Research

Publications: https://pubmed.ncbi.nlm.nih.gov/?term=dephoure+n[au]

Technology and methods development

Proteomics is a rapidly evolving discipline. Advances in instrumentation, sample preparation, and mass spectrometric methodology are constant. At the heart of our analysis pipeline is a Thermo Scientific Orbitrap Fusion Tribrid mass spectrometer. This high mass resolution instrument, with three separate mass filters, is incredibly versatile, sensitive, and fast. It allows us to routinely quantify >8000 proteins from up to 18 different samples in a single experiment. We recently upgraded our instrument with a FAIMS Pro ion mobility cell. The FAIMS provides an additional mode of ion separation based on charge and cross-sectional area just prior to entering the mass spectrometer. Finding ways to harness this technology to increase the depth and accuracy of analysis is a major focus of the lab.

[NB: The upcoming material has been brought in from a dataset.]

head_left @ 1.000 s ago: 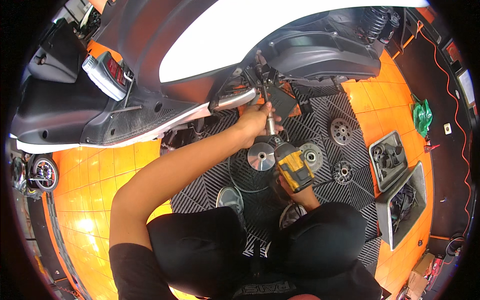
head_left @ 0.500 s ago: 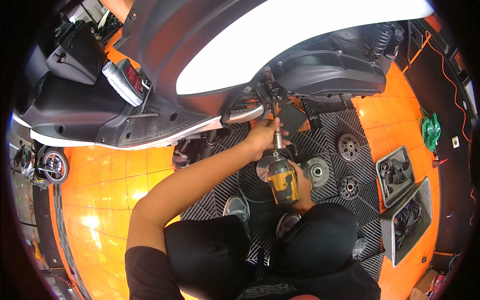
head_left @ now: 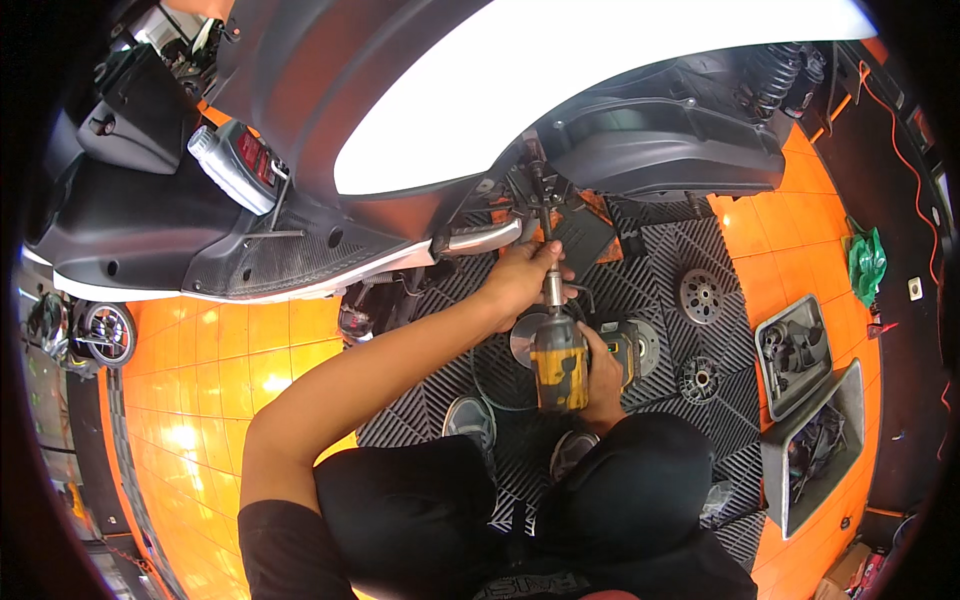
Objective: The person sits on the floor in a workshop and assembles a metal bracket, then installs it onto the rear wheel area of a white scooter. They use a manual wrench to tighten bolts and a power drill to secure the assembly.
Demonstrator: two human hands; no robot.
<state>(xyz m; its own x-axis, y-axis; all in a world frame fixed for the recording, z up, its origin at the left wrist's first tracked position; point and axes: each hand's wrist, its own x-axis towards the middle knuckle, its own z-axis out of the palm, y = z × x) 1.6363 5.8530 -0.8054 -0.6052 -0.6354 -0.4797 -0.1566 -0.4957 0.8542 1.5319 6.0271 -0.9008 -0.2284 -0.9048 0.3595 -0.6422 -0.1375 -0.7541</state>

Understanding the roles of protein phosphorylation

One of the areas in which mass spectrometry has made the greatest impact is in the identification of post-translationally modified proteins and the localization of these modifications to specific amino acid residues. Proteins can be modified by the addition of phosphoryl, acetyl, methyl, and many other chemical groups as well as by isopeptide linkages to other proteins such as ubiquitin and SUMO. These modifications can have profound impacts on cellular proteins and cellular physiology; they are used to activate and deactivate enzymes, control sub-cellular localization, mark proteins for degradation, direct protein trafficking, and modulate protein-protein interactions. Through these and other functions, they regulate nearly every aspect of cellular growth and proliferation, as well as cellular responses to changing environmental conditions. In recent years the application of mass spectrometric methods has generated an explosion of data identifying many thousands of protein phosphorylation, acetylation, and ubiquitylation sites. However, the details and physiological relevance of the vast majority of these sites is completely unknown. Uncovering these relationships is one of the main goals of our research. We use multiplexed quantitative phosphoproteomics in vivo and in vitro to identify protein kinase substrates and downstream signaling events in different cellular contexts. Parallel analyses of protein interactions and localization using proteomic and classical biochemical and cell biological methods allow us to identify sites that affect cellular physiology.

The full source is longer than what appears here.